The better question is: does the conversion signal represent business value accurately enough for bidding decisions?
For ecommerce, that may mean checking revenue, refunds, margin, product category value, repeat purchase quality, and stock constraints. This is where a proper value-based bidding setup becomes more than a Google Ads setting.
For lead generation, it means asking whether all leads are being treated equally when they are clearly not equal. A pricing-page enquiry, demo request, spam form fill, and low-intent content download should not all carry the same commercial weight.
If they do, the platform will learn the wrong lesson very confidently.
Week 2: Map Query Intent To Landing Page Coverage
AI-assisted search campaigns need a strong landing page universe. If the site does not clearly explain what you sell, who it is for, why it matters, and which page should answer which intent, automation has less to work with.
The intent map is not saying every landing page needs to cover every row. It is a routing map.

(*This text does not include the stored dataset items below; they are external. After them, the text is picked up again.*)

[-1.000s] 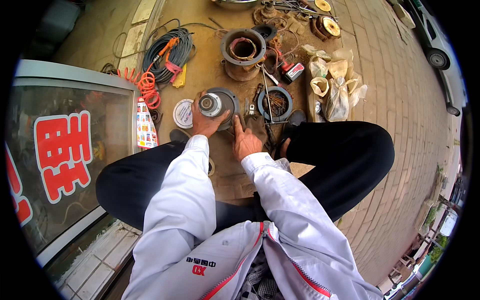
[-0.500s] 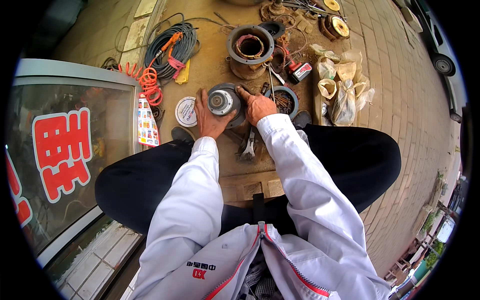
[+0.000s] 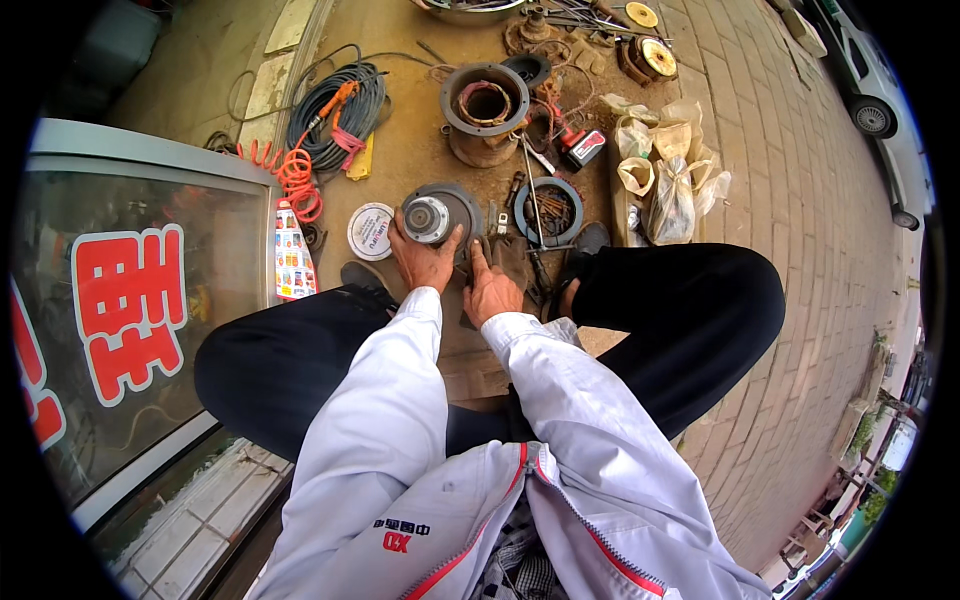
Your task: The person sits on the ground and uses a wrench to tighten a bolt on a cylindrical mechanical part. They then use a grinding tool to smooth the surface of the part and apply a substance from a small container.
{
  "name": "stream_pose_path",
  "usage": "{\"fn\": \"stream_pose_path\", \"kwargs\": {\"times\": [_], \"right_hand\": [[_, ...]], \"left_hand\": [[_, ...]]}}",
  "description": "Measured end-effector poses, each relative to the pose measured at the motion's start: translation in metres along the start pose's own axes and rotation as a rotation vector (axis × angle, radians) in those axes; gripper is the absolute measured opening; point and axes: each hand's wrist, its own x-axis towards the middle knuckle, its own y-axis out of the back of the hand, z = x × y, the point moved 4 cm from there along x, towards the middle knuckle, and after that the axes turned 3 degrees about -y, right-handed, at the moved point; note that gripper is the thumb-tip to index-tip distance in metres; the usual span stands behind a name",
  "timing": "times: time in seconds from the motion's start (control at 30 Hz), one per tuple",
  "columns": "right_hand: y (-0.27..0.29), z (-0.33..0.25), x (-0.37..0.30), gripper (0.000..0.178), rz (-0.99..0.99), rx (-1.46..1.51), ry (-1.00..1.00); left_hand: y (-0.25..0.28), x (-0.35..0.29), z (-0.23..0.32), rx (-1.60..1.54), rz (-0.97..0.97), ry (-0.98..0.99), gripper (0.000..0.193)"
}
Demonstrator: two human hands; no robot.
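Note:
Between my knees stands a dark round motor end cover [image 3: 464, 212] with a silver bearing hub [image 3: 426, 218] on top. My left hand [image 3: 424, 260] is wrapped around its near left side, thumb and fingers spread about the hub. At the near right edge, my right hand [image 3: 493, 290] reaches up with the index finger stretched out against the rim; its other fingers look loosely bent and grip nothing visible. A round white lid [image 3: 371, 231] lies just left of my left hand. Right of the cover is a brown cloth-like piece [image 3: 512, 258].
Ahead stands a rusty motor housing [image 3: 482, 143]. A grey-blue ring [image 3: 574, 208] surrounds several bolts, near a red-and-black cordless tool [image 3: 583, 148]. Plastic bags [image 3: 672, 190] stand at right. Coiled black cable [image 3: 338, 120] and an orange air hose [image 3: 300, 180] lie left, beside a glass door [image 3: 150, 185].
My right hand has moved from the cover's far right side to its near right edge. My left hand stays on the cover. The wrench near it is now mostly hidden.

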Motion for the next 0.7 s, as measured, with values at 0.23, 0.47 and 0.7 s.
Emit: {"fn": "stream_pose_path", "kwargs": {"times": [0.23,0.47,0.7], "right_hand": [[0.014,0.008,0.012,0.078,0.019,-0.008,0.056],[0.015,0.005,0.024,0.077,0.116,-0.059,0.111],[0.044,-0.011,0.064,0.075,0.146,-0.133,0.192]], "left_hand": [[0.021,0.020,0.017,0.355,-0.092,-0.140,0.113],[0.012,0.029,-0.004,0.160,-0.235,-0.152,0.112],[0.013,0.031,0.004,0.267,-0.250,-0.154,0.114]]}}
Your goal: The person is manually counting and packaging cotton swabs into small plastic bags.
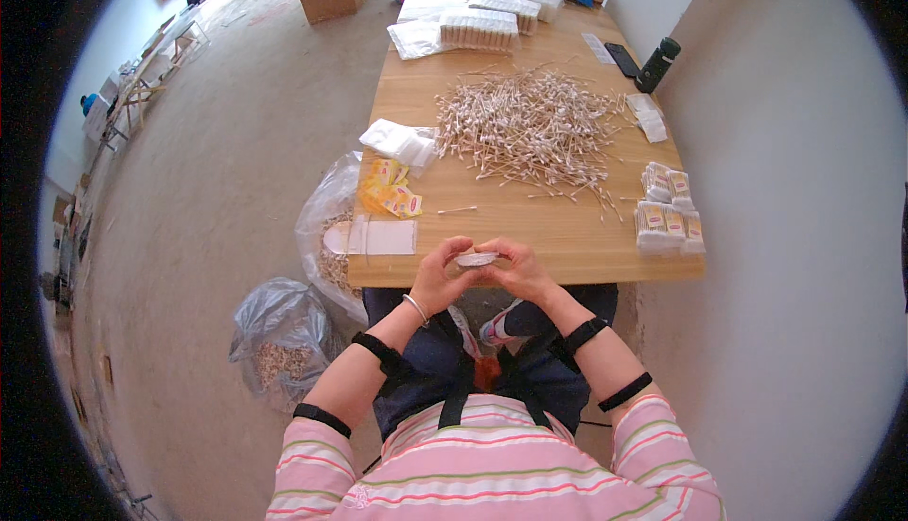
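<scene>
Over the table's near edge, my left hand (439, 277) and my right hand (520, 271) are closed around a bundle of cotton swabs (476, 259). Its white tips show between the curved fingers, while the rest of the bundle is hidden. Beyond my hands a large loose heap of cotton swabs (530, 129) covers the middle of the wooden table (558, 233). One single cotton swab (457, 210) lies apart, in front of the heap. To the left are yellow printed cards (390, 190), white plastic bags (397, 142) and a flat white piece (388, 237).
Filled swab packs (667, 223) are stacked at the right edge. Behind them stand a dark bottle (659, 64) and a phone (622, 60). Wrapped swab bundles (478, 29) lie at the back. Two plastic sacks (326, 190) (284, 318) sit on the floor; a wall (766, 237) rises at right.
</scene>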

It tells you which page type should exist, which ad group or URL inclusion should use it, and which pages should be excluded from automated URL selection.
I would build it like this:
| Intent Type | Example Query Or Search Term Theme | Page Type To Build Or Improve | How To Use It In AI Max |
|---|---|---|---|
| Brand | "Dean Long", "DEANLONG.io" | Brand/home page with trust signals and service pathways. | Keep accessible. Do not let irrelevant blog pages become the primary landing page for brand demand. |
| Category | "SEO consultant Sydney", "Google Ads consultant" | Dedicated service page with offer, proof, location relevance, and CTA. | Use URL inclusions for the relevant ad group if AI Max is not selecting the right service page. |
| Problem-aware | "why is my pmax campaign wasting spend" | Diagnostic article or service page section that explains the problem and next step. | Use as an educational landing page only if it has a clear commercial pathway. Exclude it if it attracts low-intent traffic. |
| Solution-aware | "value based bidding Google Ads" | Guide, playbook, or service page that shows implementation detail. | Connect article and service page through internal links. Watch whether AI Max chooses the article or the service page. |
| Competitor/comparison | "agency vs freelancer Google Ads" | Comparison or positioning page. | Use carefully. Add brand exclusions or negatives where comparison intent becomes low-quality. |
| Location intent | "Google Ads consultant Melbourne" from a user in Sydney | Location-relevant page or ad group. | Use locations of interest at ad group level where the location in the query matters more than the user's physical location. |
When keywords are broad, AI-assisted, or keywordless, I would not pretend the old keyword map is enough. I would infer intent from:
- Search terms and search term themes.
- The AI Max source or match type where available.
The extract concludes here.